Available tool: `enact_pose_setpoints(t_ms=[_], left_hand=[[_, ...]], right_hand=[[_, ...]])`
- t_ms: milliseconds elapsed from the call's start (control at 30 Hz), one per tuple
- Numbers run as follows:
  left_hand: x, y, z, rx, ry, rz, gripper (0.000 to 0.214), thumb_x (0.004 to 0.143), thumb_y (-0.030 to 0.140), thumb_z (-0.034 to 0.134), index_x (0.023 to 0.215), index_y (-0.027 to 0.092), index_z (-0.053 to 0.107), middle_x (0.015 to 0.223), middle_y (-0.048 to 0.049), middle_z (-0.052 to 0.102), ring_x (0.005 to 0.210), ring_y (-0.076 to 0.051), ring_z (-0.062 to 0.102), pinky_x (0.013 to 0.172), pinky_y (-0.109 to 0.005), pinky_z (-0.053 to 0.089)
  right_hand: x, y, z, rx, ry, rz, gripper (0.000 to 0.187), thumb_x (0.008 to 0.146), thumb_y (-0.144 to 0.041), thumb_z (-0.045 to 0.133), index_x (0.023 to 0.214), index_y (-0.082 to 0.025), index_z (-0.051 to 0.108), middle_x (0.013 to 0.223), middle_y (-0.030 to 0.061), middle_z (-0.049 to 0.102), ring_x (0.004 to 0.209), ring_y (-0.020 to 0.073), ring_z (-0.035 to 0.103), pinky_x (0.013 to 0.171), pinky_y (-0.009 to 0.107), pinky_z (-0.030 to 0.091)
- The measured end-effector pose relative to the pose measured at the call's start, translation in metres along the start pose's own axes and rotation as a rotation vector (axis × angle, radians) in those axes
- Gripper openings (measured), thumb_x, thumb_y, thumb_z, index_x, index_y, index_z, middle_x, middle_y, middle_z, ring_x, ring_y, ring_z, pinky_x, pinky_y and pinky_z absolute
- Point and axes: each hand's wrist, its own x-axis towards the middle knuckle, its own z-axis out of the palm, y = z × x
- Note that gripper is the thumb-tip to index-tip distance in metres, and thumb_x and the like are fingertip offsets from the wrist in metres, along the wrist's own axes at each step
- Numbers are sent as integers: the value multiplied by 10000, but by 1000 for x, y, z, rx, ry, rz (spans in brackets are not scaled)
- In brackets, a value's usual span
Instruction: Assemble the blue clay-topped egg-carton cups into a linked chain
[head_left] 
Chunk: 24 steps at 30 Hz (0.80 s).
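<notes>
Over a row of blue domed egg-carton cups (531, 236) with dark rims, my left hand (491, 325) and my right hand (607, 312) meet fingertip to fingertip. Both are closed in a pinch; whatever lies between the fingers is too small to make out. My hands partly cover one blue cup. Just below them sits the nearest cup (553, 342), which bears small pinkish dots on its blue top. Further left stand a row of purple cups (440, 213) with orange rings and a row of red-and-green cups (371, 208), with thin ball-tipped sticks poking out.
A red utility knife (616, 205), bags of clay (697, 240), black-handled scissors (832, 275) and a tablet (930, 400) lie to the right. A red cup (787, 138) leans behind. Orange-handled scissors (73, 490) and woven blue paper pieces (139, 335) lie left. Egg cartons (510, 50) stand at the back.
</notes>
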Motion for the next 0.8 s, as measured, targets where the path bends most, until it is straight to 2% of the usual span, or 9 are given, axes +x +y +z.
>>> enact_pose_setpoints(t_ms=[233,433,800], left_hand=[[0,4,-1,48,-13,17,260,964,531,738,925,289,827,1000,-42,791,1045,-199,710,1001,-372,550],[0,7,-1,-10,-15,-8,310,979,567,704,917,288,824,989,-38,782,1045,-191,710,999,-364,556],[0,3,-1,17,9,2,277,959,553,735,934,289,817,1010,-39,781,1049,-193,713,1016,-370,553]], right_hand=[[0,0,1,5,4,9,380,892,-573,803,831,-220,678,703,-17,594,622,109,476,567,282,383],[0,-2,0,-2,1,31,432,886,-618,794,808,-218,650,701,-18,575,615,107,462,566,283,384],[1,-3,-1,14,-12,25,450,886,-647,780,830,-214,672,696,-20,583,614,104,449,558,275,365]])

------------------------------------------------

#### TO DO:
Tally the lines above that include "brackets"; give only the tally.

#### RESULT OF THIS TASK:
2